Why is my Haworthia turning brown?


Haworthia plants, often referred to as zebra plants, have gained increasing popularity among plant enthusiasts. These succulents, originating from South Africa, have become sought-after additions to indoor gardens for their captivating aesthetics and minimal care requirements. The striking appearance of Haworthia plants, often characterized by their distinctive zebra-like stripes, makes them stand out in any indoor garden. Their visually appealing foliage adds a touch of natural beauty to interior spaces, making them a sought-after choice for those looking to enhance their home's aesthetics with greenery.

However, despite their reputation for hardiness and adaptability, Haworthias can encounter a somewhat disturbing issue: the browning of their leaves. This occurrence, while not uncommon, can be a cause for concern, and understanding its underlying reasons and effective remedies is crucial to ensure the continued well-being and beauty of these remarkable succulents.

Incorrect Watering

Watering plays a pivotal role in the health of your Haworthia, and incorrect watering practices can lead to those dreaded browning leaves. One of the most common mistakes when caring for Haworthias is overwatering. These succulents store water in their leaves, making them highly susceptible to root rot when subjected to excess moisture. If you notice your haworthia's leaves turning brown and mushy, overwatering can be the reason. On the other hand, underwatering can leave this plant dry and dehydrated, resulting in crispy, brown leaves. 


  • Adjust your watering routine to allow the soil to dry out completely between waterings.
  • Water thoroughly, ensuring that the entire root system receives enough moisture. Allow all excess water to drain completely after each watering and do not let your plant sit in standing water. 
  • Be mindful of the change in seasons. Remember that Haworthias need more water during their active growing period in spring and summer, but require less moisture in fall and winter when they enter their dormancy period.

Extreme Heat and Sunlight

While Haworthias thrive with a healthy dose of sunlight, it's important to note that excessive heat and harsh direct sun exposure can trigger the browning of their leaves. When these succulents are exposed to intense, direct sunlight, their delicate leaves can suffer from sunburn, resulting in unattractive brown or reddish patches. Furthermore, when confronted with exceptionally high temperatures, Haworthias may find it challenging to adapt, leading to heat-induced stress, resulting in browning leaves.

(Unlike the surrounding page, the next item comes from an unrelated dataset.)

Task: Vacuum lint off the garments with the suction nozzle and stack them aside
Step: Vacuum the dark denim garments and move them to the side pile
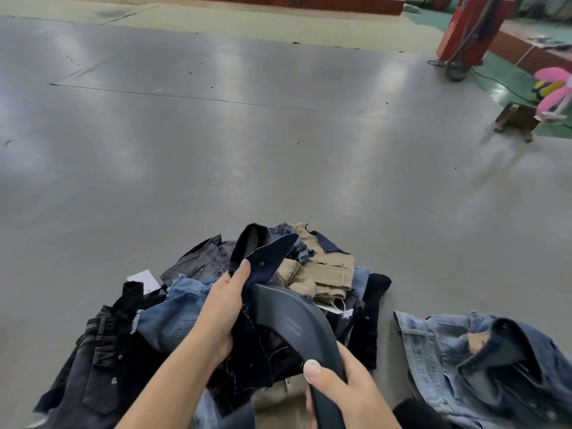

  • Move your plant to another location with indirect, filtered sunlight and maintain a comfortable, stable temperature between 65°F to 75°F. Consider using sheer curtains or other shading methods if your plant is near a window with intense sunlight. If growing outdoors, consider providing shade during the hottest parts of the day.
  • Keep an eye on temperature conditions, especially during heatwaves, and relocate your Haworthia to a cooler spot if necessary.
  • Indoor, avoid placing your plant near heat vents, ovens, heaters, and other extreme heat sources.
haworthia zebra plant. succulent. cactus. succulent collection

Haworthias may find it challenging to adapt, leading to heat-induced stress, resulting in browning leaves.

Inadequate Drainage

Insufficient drainage, whether in the pot or within the soil itself, is a significant factor that can contribute to the browning of Haworthia leaves. If your Haworthia is planted in a pot without drainage holes, excess water cannot escape, leading to waterlogged soil. This can suffocate the roots and cause root rot and browning leaves. On the other hand, if the soil for your Haworthia is compact and not well-draining it can hinder water movement and aeration, also leading to root rot and leaf browning. It is important to note that, healthy roots are essential for the overall well-being of your haworthia. Inadequate drainage can lead to root suffocation and rot, indirectly causing leaf issues.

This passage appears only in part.